Still A Few Features Shy Of Being Creepy
It’s easy to imagine a few scenarios where Google could do even more with your data. What if Google Now could look at your email inbox, for example, and automatically detect flight itineraries, hotel reservations and OpenTable confirmations and then use this data to give you more specific information on the Google Now screen without having to first search for it? There are no technical reasons why Google couldn’t do this. TripIt, WorldMate and others already do some of this with emails you send them, for example.

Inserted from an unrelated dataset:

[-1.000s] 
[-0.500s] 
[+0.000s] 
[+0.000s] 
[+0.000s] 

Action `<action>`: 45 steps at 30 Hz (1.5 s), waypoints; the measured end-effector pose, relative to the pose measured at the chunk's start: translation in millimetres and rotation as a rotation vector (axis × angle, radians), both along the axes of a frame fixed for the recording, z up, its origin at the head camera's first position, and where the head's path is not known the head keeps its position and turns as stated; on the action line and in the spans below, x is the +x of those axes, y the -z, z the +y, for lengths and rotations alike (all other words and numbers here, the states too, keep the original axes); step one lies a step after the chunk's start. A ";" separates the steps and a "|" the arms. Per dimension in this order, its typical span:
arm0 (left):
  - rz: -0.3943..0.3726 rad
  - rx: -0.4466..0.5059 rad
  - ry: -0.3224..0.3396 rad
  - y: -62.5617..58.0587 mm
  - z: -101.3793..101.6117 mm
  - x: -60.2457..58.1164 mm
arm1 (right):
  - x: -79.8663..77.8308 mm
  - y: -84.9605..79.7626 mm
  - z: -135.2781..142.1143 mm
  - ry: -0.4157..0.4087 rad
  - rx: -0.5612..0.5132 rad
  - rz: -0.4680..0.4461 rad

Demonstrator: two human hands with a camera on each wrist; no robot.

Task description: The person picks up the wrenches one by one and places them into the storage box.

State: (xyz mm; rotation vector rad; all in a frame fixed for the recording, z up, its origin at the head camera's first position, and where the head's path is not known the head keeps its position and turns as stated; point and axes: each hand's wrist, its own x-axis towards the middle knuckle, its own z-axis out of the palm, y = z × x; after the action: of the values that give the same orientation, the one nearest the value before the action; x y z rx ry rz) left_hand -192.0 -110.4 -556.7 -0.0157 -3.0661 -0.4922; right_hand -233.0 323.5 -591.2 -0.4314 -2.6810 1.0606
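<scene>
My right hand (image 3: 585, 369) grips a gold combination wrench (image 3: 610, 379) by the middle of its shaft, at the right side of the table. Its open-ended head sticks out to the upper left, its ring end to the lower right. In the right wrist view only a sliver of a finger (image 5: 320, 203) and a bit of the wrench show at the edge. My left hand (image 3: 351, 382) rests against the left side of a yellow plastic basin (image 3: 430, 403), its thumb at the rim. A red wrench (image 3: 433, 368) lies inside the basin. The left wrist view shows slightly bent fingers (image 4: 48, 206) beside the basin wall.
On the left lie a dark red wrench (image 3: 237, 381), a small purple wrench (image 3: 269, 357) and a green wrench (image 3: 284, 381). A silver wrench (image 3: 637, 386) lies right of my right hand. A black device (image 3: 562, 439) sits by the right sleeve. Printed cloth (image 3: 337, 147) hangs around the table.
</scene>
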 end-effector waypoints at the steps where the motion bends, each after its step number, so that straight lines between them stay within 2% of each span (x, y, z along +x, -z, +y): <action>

That’s apparently a line that Google isn’t ready to cross yet, though. People would likely freak out if Google decided to analyze their individual emails for Google Now, though it obviously already takes a close look at your inbox to target ads anyway. For many, it will already be creepy enough to see what Google can learn about your daily habits based on your search and location history. For now, though, Google has decided to err on the safe side and with just about a dozen different Google Now cards, it’s a pretty limited service that, despite its promise, doesn’t always offer you “just the right information, at just the right time” (most of the time it just shows the weather card anyway). As Google expands the service, though, it’ll be interesting to watch how long it will take before it starts pushing things a bit too far.